These haunting Crimean War photos represent some of the first battlefield photos ever taken and reveal the history of this overlooked conflict that shaped Europe for decades.
When the Crimean War broke out between the Russian Empire and the Ottoman Empire and its allies in 1853, photographers took their new technology to the front lines to show the world for the first time what war was really like.
While these photos weren’t as graphic as images captured during subsequent wars (in fact, they were hardly graphic at all), many historians nevertheless regard the Crimean War as the birthplace of war photography.
As TIME wrote, describing the works of noted Crimean War photographers like Roger Fenton, James Robertson, Felice Beato, and Carol Szathmari:
“Their pictures might lack the often-brutal drama of modern war photography, but they nevertheless serve as compelling documentation of the look and, in a sense, the logistics of mid-19th-century warfare.”
The Crimean War itself began in part because of a dispute between the Roman Catholic Church and the Russian Orthodox Church over church access rights to religious sites in the Holy Land, which was then part of the struggling Ottoman Empire, famously dubbed the “sick man of Europe” by Russia’s Tsar Nicholas.
Moreover, the two sides each had their own supporters with their own agendas. Imperial Russian forces looking to expand their influence in what’s now Ukraine naturally supported the Russian Orthodox Church. On the other hand, Britain and the Ottomans both sought to stop the advance of the Russian Empire and curb their growth as a rival European power.

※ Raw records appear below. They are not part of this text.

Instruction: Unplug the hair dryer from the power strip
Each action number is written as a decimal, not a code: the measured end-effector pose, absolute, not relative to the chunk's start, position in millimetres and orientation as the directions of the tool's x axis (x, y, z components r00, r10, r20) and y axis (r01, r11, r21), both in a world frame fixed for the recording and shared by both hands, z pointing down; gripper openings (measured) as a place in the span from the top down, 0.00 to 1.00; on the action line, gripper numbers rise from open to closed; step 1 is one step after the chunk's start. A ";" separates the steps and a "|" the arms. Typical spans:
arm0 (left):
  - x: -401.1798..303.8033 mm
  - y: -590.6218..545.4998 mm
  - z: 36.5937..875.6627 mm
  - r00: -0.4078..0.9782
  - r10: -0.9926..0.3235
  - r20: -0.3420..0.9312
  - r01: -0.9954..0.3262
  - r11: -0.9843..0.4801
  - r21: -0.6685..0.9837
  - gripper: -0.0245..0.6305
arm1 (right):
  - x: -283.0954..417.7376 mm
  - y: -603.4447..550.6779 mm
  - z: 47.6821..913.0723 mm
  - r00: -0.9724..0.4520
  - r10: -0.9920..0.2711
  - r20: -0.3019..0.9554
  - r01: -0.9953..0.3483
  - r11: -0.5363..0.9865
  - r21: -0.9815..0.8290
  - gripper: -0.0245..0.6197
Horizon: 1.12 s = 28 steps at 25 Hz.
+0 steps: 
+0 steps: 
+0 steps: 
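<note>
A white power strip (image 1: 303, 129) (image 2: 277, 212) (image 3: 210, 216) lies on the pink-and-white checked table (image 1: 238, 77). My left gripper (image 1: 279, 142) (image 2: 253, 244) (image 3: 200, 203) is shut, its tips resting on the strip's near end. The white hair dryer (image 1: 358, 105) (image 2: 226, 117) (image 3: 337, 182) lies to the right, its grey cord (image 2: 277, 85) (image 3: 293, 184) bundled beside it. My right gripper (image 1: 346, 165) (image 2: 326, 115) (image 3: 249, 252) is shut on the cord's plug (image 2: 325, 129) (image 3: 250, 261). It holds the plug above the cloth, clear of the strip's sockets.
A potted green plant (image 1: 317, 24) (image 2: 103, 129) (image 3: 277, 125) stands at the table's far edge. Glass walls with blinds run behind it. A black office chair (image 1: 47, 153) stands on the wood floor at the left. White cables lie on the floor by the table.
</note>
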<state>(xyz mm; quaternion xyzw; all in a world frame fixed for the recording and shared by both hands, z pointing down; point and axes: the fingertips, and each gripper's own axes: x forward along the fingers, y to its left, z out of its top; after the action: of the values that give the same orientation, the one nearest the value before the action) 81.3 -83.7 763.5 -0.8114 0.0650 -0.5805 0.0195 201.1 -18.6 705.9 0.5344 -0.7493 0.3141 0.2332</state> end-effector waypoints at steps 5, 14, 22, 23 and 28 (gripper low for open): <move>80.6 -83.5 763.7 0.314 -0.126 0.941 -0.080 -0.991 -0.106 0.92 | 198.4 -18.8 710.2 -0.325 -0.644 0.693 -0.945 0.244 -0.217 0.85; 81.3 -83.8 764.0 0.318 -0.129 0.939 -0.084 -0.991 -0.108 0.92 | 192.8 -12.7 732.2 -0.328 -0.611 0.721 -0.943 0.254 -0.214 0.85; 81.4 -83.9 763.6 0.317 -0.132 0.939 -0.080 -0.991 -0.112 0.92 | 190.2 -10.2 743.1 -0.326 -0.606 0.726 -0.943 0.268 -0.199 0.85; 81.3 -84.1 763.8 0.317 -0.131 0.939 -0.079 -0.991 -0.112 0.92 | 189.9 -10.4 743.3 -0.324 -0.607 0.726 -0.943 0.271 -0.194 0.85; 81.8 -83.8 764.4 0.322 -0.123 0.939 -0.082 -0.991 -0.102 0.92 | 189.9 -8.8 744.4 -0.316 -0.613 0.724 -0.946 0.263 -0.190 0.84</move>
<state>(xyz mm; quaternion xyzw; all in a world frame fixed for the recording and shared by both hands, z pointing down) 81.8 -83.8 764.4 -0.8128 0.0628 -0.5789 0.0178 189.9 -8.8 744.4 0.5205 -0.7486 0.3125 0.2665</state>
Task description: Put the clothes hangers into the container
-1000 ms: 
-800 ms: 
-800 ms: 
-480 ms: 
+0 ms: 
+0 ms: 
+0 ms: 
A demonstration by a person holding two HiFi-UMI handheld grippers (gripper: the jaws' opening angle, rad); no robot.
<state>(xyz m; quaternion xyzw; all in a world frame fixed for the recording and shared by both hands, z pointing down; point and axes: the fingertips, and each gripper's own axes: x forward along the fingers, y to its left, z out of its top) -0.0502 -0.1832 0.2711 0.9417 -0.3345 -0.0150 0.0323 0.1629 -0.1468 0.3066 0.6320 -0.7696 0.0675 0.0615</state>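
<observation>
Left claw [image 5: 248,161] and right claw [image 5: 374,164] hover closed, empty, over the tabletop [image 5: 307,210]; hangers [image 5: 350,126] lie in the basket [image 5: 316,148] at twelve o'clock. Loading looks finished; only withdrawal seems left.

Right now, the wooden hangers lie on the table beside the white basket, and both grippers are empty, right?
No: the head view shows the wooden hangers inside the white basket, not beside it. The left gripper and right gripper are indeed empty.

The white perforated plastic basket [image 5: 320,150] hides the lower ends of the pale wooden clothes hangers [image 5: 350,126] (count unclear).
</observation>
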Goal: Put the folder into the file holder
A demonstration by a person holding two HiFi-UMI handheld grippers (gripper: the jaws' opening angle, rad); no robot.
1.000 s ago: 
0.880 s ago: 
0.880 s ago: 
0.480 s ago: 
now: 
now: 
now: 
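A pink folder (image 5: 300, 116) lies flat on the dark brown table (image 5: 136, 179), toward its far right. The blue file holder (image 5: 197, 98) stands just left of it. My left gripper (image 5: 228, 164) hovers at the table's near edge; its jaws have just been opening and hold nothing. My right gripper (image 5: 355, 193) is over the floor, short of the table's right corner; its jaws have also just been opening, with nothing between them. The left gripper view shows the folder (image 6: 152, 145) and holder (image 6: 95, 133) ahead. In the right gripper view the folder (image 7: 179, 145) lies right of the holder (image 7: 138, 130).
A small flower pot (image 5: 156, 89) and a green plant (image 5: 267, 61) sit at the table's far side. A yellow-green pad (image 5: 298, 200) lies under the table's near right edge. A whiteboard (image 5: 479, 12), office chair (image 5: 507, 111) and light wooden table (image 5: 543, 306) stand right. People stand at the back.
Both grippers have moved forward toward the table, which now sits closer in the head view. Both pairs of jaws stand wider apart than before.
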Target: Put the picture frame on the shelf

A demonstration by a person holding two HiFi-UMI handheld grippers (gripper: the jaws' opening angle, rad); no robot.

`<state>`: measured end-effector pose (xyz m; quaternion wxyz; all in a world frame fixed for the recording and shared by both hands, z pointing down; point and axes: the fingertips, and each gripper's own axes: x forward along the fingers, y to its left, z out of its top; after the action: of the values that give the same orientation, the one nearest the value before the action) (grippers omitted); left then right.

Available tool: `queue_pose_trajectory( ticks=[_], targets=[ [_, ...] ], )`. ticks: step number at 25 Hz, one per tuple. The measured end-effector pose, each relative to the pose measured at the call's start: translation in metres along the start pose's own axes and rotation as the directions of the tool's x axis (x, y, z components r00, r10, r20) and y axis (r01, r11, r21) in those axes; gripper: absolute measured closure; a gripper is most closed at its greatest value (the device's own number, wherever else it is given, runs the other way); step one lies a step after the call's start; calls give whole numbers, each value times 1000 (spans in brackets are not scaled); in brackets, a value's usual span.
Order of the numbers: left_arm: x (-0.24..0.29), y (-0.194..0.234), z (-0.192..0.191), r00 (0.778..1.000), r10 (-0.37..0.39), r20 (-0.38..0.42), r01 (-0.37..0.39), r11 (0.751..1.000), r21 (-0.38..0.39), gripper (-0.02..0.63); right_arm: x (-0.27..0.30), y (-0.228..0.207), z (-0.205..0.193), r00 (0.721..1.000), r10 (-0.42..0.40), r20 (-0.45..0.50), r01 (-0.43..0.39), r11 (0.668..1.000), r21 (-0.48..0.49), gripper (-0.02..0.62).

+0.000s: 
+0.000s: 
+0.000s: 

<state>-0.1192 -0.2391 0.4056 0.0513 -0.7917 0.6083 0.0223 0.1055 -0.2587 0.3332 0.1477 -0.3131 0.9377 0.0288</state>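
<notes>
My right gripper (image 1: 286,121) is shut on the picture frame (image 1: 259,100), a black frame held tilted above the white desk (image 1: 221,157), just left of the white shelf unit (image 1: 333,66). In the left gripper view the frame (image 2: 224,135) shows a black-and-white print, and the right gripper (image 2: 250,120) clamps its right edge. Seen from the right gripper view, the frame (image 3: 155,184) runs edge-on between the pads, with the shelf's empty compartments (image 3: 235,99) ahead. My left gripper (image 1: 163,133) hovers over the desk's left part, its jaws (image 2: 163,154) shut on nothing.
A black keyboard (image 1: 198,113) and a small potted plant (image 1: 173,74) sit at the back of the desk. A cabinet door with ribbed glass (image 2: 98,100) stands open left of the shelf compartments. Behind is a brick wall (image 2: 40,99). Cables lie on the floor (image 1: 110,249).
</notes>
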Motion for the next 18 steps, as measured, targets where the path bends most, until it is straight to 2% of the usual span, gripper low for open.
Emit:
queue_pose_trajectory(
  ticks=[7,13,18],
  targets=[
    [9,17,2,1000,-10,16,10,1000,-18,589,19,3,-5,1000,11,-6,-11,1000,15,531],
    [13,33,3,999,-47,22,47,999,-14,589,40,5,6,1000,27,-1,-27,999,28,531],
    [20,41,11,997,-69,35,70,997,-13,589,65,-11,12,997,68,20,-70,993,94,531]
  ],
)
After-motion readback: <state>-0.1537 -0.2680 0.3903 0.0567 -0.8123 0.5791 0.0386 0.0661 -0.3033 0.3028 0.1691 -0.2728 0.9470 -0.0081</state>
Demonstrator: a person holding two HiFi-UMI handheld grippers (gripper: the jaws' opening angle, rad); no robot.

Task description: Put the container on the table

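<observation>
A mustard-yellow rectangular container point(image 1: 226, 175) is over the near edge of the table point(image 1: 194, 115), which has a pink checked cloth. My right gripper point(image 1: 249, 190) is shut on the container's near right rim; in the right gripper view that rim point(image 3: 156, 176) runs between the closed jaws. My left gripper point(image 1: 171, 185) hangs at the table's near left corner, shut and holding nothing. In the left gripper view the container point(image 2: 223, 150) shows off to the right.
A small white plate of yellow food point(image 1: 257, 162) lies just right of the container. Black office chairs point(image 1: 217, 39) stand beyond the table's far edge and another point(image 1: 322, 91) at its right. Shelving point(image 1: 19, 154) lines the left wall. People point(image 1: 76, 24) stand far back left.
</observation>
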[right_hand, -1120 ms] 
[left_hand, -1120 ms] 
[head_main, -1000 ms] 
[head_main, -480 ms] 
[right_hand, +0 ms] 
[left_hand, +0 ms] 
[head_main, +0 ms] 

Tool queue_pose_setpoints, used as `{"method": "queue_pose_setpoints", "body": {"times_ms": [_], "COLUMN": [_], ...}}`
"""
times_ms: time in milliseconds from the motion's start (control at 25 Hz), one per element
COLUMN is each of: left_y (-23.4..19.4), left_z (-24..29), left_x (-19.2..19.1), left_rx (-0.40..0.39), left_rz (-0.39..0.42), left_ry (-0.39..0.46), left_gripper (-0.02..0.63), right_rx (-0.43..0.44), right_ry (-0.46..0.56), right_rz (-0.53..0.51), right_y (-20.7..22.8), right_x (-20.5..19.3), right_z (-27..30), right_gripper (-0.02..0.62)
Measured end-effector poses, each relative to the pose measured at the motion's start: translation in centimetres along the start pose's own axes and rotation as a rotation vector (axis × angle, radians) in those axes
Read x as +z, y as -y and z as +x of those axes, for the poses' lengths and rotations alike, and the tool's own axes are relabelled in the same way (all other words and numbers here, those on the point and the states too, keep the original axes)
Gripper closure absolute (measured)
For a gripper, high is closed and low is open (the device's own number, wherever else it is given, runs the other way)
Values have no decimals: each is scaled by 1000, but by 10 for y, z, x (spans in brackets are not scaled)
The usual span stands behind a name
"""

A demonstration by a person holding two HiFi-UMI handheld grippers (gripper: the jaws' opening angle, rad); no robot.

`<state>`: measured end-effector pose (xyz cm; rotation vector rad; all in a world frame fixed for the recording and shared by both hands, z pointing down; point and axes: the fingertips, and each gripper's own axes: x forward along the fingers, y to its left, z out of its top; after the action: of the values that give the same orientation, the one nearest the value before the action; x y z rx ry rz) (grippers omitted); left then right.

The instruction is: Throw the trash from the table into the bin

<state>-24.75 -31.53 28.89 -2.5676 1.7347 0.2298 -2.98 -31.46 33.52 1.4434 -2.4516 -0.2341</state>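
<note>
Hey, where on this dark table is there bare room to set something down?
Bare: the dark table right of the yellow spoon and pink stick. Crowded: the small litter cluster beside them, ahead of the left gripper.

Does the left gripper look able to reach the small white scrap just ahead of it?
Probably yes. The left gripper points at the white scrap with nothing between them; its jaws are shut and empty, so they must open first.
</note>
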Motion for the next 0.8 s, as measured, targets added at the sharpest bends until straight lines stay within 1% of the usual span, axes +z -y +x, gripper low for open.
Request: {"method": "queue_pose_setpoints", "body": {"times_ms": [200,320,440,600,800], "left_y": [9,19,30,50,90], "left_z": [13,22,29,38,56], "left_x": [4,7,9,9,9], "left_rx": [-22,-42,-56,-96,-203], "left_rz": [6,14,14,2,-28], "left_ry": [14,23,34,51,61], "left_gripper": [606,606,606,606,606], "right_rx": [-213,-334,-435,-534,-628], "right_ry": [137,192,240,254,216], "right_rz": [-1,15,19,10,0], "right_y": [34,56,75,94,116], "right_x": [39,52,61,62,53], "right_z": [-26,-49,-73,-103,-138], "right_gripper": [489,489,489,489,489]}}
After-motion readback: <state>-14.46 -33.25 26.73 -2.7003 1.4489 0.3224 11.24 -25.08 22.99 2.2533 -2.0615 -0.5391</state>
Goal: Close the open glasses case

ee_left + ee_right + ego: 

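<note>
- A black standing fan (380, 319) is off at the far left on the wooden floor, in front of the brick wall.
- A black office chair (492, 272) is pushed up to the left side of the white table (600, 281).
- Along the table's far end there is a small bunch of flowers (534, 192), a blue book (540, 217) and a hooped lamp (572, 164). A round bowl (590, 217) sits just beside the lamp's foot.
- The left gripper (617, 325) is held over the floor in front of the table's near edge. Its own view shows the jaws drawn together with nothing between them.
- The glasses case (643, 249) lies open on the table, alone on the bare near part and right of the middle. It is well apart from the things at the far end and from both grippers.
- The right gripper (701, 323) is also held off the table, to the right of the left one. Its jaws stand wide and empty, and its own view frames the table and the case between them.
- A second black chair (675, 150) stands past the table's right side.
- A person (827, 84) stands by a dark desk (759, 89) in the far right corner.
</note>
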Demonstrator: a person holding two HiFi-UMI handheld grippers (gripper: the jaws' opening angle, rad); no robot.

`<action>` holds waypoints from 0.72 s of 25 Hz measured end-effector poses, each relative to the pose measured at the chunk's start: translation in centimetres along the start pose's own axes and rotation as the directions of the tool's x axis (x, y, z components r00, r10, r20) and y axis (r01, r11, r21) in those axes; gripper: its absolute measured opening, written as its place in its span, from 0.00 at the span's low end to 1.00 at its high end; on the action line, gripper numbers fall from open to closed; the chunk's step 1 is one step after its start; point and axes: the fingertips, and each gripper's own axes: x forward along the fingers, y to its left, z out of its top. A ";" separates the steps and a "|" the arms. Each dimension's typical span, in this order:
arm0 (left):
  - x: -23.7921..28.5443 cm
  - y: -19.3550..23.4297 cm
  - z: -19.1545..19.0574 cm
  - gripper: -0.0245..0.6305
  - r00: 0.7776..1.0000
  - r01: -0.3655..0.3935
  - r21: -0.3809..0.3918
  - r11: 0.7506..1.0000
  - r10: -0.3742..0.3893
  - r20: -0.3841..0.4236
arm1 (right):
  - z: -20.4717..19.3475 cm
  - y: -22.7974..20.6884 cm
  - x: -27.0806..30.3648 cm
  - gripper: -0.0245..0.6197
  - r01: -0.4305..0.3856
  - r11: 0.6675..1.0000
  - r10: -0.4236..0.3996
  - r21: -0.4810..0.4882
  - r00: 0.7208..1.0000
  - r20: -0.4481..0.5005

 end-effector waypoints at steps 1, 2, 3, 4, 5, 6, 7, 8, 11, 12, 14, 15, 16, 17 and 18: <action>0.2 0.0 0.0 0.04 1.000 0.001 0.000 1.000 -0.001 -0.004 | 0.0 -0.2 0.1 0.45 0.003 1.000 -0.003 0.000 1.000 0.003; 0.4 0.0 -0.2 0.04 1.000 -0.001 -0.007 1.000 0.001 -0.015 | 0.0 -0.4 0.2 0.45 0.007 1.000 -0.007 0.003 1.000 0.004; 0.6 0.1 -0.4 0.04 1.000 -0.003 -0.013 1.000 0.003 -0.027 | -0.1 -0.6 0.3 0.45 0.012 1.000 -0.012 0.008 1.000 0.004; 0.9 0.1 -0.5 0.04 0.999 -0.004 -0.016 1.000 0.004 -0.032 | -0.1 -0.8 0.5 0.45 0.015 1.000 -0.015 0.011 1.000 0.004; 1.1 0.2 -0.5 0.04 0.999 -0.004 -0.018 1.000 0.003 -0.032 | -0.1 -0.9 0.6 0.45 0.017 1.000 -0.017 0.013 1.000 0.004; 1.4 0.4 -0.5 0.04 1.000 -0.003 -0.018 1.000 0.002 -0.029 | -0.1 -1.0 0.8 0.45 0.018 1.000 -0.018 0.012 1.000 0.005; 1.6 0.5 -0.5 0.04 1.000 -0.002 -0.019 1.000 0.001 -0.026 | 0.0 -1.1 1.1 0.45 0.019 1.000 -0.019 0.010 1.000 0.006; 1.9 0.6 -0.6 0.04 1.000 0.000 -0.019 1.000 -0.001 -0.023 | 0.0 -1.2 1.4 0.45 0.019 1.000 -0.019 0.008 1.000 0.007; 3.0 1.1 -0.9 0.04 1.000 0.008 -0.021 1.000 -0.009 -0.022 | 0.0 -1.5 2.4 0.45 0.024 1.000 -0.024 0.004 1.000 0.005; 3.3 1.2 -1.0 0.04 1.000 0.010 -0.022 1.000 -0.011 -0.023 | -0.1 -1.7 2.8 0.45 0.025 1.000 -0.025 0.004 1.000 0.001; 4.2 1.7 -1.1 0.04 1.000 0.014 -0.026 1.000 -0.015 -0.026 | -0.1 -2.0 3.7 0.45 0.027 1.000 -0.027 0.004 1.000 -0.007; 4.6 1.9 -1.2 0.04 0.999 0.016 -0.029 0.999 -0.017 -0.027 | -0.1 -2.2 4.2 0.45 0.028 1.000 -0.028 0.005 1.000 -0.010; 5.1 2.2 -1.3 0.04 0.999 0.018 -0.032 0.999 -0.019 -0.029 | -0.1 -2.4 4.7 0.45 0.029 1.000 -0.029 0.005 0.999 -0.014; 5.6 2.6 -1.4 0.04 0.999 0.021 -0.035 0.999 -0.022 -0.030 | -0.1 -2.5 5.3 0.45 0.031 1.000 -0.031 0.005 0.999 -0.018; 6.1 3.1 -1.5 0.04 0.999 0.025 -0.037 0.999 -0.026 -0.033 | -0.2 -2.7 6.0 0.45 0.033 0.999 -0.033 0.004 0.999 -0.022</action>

Both Britain and the Ottomans joined with Catholic-led France on the Roman Catholic side of the divide.
And while the two churches settled their differences, their imperial supporters did not, and the Ottomans declared war on Russia in 1853. The war raged for more than two years in the area surrounding the Black Sea, namely the Crimean peninsula on the northern coast.
The fighting was marked by a series of now historic events and clashes including the Battle of Balaclava, during which the British were able to fight off a major Russian charge at a critical naval base along the Black Sea and launch their own successful offensive known as the Charge of the Light Brigade, later immortalized in verse by poet Alfred Lord Tennyson.
Much of that time was spent on a single siege against the Russian naval stronghold at Sevastopol starting in 1854. The Ottoman allies hoped the siege would take just a few weeks but it ended up lasting 11 months. Ultimately, nearly a quarter of a million total soldiers died at Sevastopol before Russian forces fell, ending the Crimean War altogether (along with the fact that the allies had cut Russian supply lines across the Sea of Azov) with an allied victory in late 1855.
One factor that may help explain Russia’s defeat is alcohol. Tn the words of Politico:
“From the inebriate and undisciplined peasant conscripts to their inept, corrupt and often even more soused army commanders, the lackluster military that Russia put into the field in Crimea was the unhappy product of the imperial state’s centuries-long promotion of a vodka trade that had become the tsars’ greatest source of revenue.”
One Russian soldier who fought in the Battle of Alma River recalled just how bad things could get when commanders were under the influence or otherwise confused and negligent:
“During the five hours that the battle went on we neither saw nor heard of our general of division, or brigadier, or colonel. We did not during the whole time receive any orders from them either to advance or to retire; and when we retired, nobody knew whether we ought to go to the right or left.”
And when alcohol wasn’t plentiful, that could prove troublesome as well. “We are to have no vodka, and how can we fight without it?” one veteran soldier reportedly said at the outset of the Sevastopol siege, expressing concern that the fighting might not turn out so well for Russia.
And beyond just the soldiers, many Russian commanders were frequently intoxicated on the battlefield according to contemporaneous accounts. This caused Russia’s battlefield defeats to be particularly embarrassing.
Regardless of the cause of Russia’s defeat, the Treaty of Paris made the Black Sea neutral territory, closing it to warships, and thus significantly curtailing the influence of the Russian Empire in the area.
The treaty’s Black Sea provision proved especially important. Neither Russia nor Turkey were now allowed to have military personnel or fortifications along the coast of the sea. This put a major halt on Russian imperial expansion in the region.
Furthermore, the conflict proved to have far-reaching geopolitical consequences for decades to come. As HISTORY wrote:
“The Peace of Paris, signed on March 30, 1856, preserved Ottoman rule in Turkey until 1914, crippled Russia, facilitated the unification of Germany, and revealed the power of Britain and the importance of sea power in global conflict.”
The Crimean War thus informed the nationalistic power grabs that dominated 19th-century Europe and eventually set the stage for World War I. The balance of power in Europe had forever been changed.
But aside from the far-reaching consequences of the war, the immediate human cost was certainly devastating.
The allies suffered approximately 223,000 total casualties throughout the war with a whopping 120,000 or so the result of disease. The Russians fared even worse: They suffered more than half a million casualties, more than half of which died from non-combat causes.
Alongside such suffering, the Crimean War also helped pave the way for battlefield photography itself, forever giving the public a new perspective on war.